• [YOUR INSTRUCTIONS]: Would you restate word for word the lines of the listing, beginning at the first and ending with the line that holds "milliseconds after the"?

• [RAW DATA]:

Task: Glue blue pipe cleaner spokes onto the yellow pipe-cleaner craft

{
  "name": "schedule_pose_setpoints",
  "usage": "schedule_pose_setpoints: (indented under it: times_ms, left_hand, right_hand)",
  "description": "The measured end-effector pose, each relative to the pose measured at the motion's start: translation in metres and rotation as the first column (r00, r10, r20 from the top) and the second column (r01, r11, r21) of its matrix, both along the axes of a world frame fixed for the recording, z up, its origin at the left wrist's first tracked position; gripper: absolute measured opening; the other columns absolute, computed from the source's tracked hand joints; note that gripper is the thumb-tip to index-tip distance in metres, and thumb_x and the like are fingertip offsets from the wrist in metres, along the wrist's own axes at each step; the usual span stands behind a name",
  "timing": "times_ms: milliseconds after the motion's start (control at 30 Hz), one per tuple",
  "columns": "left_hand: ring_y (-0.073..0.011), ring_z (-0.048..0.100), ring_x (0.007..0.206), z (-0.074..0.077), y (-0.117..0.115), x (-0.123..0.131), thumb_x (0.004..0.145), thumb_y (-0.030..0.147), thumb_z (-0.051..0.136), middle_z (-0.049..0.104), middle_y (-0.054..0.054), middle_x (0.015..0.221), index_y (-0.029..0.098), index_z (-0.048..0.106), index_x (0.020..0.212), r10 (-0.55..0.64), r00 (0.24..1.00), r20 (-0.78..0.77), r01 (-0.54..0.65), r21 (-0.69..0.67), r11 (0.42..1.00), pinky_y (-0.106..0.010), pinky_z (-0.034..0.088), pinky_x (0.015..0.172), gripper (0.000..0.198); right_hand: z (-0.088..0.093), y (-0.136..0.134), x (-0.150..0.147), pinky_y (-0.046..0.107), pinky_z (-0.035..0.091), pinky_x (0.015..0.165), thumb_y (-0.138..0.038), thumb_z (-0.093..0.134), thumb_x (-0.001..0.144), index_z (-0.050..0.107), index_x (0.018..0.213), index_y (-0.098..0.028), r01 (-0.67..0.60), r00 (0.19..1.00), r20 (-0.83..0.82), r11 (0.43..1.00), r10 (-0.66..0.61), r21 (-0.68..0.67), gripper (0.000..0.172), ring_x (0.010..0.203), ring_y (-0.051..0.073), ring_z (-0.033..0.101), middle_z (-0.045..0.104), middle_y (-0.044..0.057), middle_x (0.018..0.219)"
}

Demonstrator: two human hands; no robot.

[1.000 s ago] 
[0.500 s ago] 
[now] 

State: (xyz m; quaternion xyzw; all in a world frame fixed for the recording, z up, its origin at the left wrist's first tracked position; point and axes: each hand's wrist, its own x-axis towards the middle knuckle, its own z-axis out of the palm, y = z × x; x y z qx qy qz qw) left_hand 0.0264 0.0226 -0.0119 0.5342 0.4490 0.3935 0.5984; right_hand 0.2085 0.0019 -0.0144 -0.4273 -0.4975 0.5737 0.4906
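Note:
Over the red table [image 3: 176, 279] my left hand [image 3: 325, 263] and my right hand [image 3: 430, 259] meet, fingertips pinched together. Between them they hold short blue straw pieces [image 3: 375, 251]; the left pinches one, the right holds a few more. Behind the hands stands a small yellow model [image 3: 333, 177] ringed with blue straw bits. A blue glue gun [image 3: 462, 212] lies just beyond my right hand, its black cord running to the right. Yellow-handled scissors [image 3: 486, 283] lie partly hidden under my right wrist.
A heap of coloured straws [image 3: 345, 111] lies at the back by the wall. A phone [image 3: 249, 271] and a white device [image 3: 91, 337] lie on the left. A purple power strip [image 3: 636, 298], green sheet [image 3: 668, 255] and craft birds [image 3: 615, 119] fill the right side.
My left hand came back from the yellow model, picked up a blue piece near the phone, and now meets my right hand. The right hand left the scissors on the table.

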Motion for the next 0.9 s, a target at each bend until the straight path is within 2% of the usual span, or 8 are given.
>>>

• [ANSWER TO THIS TASK]:
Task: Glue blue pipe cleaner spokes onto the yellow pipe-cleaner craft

{
  "name": "schedule_pose_setpoints",
  "usage": "schedule_pose_setpoints: (indented under it: times_ms, left_hand, right_hand)",
  "description": "The measured end-effector pose, each relative to the pose measured at the motion's start: translation in metres and rotation as the first column (r00, r10, r20 from the top) and the second column (r01, r11, r21) of its matrix, both along the axes of a world frame fixed for the recording, z up, its origin at the left wrist's first tracked position; gripper: absolute measured opening; the other columns absolute, computed from the source's tracked hand joints; note that gripper is the thumb-tip to index-tip distance in metres, and thumb_x and the like are fingertip offsets from the wrist in metres, along the wrist's own axes at each step; the usual span stands behind a name",
  "timing": "times_ms: milliseconds after the motion's start (control at 30 Hz), one per tuple",

This output is complete.